_Exercise instructions:_ The answer should be an exact repeat of the stretch of material below from the line containing "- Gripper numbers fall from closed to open" through the line containing "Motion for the".

_Given material:_

Content starts

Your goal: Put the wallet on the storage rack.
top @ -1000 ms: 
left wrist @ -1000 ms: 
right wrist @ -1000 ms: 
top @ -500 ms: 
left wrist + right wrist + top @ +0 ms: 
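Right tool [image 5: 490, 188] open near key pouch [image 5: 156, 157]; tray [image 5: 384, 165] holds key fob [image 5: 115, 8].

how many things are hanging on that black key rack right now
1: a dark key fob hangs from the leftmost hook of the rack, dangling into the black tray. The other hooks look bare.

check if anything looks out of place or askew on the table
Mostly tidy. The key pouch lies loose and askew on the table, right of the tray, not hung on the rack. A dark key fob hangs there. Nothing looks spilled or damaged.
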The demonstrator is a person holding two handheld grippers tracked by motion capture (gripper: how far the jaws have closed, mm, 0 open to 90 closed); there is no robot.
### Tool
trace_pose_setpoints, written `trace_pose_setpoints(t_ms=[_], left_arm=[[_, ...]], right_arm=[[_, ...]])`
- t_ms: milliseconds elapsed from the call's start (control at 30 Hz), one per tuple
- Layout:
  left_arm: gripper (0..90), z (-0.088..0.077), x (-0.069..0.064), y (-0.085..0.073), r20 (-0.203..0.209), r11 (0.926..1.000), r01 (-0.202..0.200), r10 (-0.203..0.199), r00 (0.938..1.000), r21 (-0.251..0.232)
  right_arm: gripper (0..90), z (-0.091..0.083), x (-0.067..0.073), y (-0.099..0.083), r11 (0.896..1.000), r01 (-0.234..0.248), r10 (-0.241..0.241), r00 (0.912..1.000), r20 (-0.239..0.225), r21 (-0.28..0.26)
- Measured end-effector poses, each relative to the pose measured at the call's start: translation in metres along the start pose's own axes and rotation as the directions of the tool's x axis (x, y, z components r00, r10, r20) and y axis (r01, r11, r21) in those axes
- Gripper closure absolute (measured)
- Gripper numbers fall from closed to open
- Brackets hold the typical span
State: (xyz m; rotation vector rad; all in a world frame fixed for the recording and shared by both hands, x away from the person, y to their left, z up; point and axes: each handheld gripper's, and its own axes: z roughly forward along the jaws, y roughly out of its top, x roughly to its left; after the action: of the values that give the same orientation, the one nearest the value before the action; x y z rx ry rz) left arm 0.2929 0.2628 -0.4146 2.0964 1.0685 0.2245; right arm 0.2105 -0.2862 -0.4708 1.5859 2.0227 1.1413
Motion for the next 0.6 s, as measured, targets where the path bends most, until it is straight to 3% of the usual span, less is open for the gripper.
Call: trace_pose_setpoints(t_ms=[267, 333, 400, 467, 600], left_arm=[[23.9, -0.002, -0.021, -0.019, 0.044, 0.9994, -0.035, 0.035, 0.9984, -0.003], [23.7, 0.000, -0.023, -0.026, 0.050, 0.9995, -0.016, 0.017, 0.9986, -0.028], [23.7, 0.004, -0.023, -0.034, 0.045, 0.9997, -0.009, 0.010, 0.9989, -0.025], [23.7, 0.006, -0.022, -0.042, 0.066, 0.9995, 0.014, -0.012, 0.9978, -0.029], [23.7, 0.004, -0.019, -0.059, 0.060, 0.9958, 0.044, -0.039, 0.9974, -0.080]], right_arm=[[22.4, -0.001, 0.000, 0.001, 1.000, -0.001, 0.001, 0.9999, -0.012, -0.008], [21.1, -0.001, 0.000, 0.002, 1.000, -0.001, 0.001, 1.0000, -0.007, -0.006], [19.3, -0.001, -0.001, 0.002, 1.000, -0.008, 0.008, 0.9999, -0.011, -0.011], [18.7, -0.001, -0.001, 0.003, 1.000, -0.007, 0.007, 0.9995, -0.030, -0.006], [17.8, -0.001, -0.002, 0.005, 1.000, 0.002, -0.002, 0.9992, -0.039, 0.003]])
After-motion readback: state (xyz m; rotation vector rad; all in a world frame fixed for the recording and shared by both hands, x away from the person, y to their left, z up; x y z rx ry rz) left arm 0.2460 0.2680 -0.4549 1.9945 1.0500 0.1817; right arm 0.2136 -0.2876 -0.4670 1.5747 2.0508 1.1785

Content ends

_Your solution:_
- Gripper numbers fall from closed to open
- Brackets hold the typical span
State: (xyz m; rotation vector rad; all in a world frame fixed for the recording and shared by both hands, x away from the person, y to their left, z up; point and axes: each handheld gripper's, and its own axes: z roughly forward along the jaws, y roughly out of its top, x roughly to its left; after the action: of the values that give the same orientation, the one nearest the value before the action; x y z rx ry rz) left arm 0.2929 0.2628 -0.4146 2.0964 1.0685 0.2245; right arm 0.2105 -0.2862 -0.4708 1.5859 2.0227 1.1413
Motion for the next 0.6 s, as measured, targets where the path bends most, until it is straight to 3% of the usual span, less is open for the gripper.

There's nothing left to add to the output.